A TRIATHLETE'S MULTISPORT ADVENTURES, TRAVELS, RANDOM MUSINGS, AND CHRONICLES OF HER OTHERWISE ORDINARY LIFE

Back to the Basics

By 5:40 PM , , , , , , , , ,

My Saturday started before 7:00 in the morning — an ungodly hour by many people's standards. Groggy, I managed to get into my swimsuit, then collected my swim cap, goggles, kickboard, pull buoy, and training paddles. Within minutes, I met and shook hands with Coach Mac, who is now my coach for the swim leg of my triathlon training.


Coach told me to warm up, hit the showers to rinse off, then jump into the pool.

As soon as I got in, I asked what my warm-up would be. He said, "20 laps. Easy swim first."

20 laps for warm-up? The last time I did that many for a warm-up was, I would say, my high school swim team days. But okay, I took a deep breath and did the 20 laps as instructed.

Then he told me to do these drills, which required me to swim on my left side first, followed by my right. Doing these, he said, would work on my leg muscles. After another 40 laps of that, true enough, my leg muscles were dying a slow and painful death.

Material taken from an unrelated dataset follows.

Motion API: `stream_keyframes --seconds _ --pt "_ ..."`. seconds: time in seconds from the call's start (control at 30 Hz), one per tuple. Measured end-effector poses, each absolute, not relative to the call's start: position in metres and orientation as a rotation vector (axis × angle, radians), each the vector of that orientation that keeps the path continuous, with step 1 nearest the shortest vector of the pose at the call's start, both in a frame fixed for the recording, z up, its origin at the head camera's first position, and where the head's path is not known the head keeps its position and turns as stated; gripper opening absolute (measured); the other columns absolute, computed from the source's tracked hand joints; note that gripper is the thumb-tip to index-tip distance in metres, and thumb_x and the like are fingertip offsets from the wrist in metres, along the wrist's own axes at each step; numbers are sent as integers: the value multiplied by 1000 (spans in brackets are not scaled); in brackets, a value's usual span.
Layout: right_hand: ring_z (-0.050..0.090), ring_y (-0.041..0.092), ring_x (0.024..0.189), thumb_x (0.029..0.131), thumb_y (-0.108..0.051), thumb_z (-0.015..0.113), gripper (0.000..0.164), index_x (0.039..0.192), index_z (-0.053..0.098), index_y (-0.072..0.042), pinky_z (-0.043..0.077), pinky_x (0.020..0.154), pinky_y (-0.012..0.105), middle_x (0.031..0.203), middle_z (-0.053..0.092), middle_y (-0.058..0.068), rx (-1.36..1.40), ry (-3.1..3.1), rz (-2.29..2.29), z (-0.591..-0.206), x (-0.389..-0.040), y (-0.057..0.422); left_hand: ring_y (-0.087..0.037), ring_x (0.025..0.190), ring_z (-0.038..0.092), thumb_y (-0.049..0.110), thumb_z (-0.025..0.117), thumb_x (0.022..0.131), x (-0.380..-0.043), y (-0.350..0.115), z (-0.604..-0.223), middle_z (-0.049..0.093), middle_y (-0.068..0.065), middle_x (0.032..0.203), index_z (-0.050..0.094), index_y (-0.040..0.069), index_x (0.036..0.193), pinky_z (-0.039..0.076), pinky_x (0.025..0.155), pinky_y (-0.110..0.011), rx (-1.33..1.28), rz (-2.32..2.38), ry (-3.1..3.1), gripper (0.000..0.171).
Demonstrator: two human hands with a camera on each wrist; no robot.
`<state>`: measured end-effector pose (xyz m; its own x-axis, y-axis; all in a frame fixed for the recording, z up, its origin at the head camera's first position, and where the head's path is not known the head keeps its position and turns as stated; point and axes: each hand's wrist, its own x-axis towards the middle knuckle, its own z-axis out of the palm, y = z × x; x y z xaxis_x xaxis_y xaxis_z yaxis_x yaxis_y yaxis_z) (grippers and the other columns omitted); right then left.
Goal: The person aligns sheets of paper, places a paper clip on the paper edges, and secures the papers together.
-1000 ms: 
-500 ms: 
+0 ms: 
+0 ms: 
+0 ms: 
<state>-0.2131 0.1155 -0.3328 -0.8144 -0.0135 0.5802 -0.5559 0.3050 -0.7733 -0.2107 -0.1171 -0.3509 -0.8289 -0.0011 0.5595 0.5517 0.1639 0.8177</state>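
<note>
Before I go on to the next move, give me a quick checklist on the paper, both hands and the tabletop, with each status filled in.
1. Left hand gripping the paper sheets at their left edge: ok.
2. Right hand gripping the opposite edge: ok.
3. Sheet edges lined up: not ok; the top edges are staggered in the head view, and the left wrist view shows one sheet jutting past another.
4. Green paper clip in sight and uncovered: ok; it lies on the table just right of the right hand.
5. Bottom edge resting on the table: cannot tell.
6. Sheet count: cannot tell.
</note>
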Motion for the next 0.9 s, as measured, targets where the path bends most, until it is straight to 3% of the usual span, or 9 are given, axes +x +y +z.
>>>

I was about ready to pass out myself. Normally, when I swim on my own, I do about 60 laps max. At this point, I had already done 60 laps. 

But my coach wasn't done with me yet. Not anytime soon.

"Because you're joining a sprint triathlon," he said, "the training's pretty intensive. We have to work on your speed."

With that, he told me to bring out my pull buoy and swim paddles. "Now, let's work on your arms," he instructed me. "Do 20 laps. Focus on your downward strokes." 

So focus I did. I was so conscious about my strokes that I took my time swimming, making sure I was treading water the right way.

"Nice," said Coach. "Your form's good." As he said that, in my head, I had to credit my coaches in the past, even if I didn't love them all the time (there were many instances I'd come home crying after feeling sorry for myself). 

"What's next, Coach?" I asked. I almost wished I didn't.


He brought out this very familiar round object; something I used to dread back when I competed. 

I shuddered inwardly at the sight of it.

Before, we were made to do "Minute-Man drills", which required us to finish X no. of laps within a minute, take a one-minute rest in between, then repeat the process several times. When we didn't get to complete those X no. of laps within a minute, we were penalized: we did duck walks around the perimeter of the pool, push-ups, sit-ups, or other kinds of exercises. With groaning muscles, we'd have to jump back into the pool after those exercises and resume the drills.

This time, although Coach Mac didn't tell me to finish X no. of laps within a minute (perhaps because it was my first day), he told me to take a one-minute break in between laps.

The catch? 3 reps of 300-meter sprints (12 laps in a 25-meter pool). Basically, he told me to "practice" the distance of the swim leg of my triathlon (which is 300 meters).

After the first 12, I was still alive. Somewhat. I enjoyed my one-minute break in between and drank water from my sports bottle.

Then it was time to do my next 12. This was a bit of a struggle. My legs were already heavy and so were my arms. But I had no choice but to push myself.

Thankfully, I managed to do the second set of 12. I was so happy to touch the wall after the 12th lap and rest for another minute. I could feel my lungs starting to heave slightly, so I drank some more water.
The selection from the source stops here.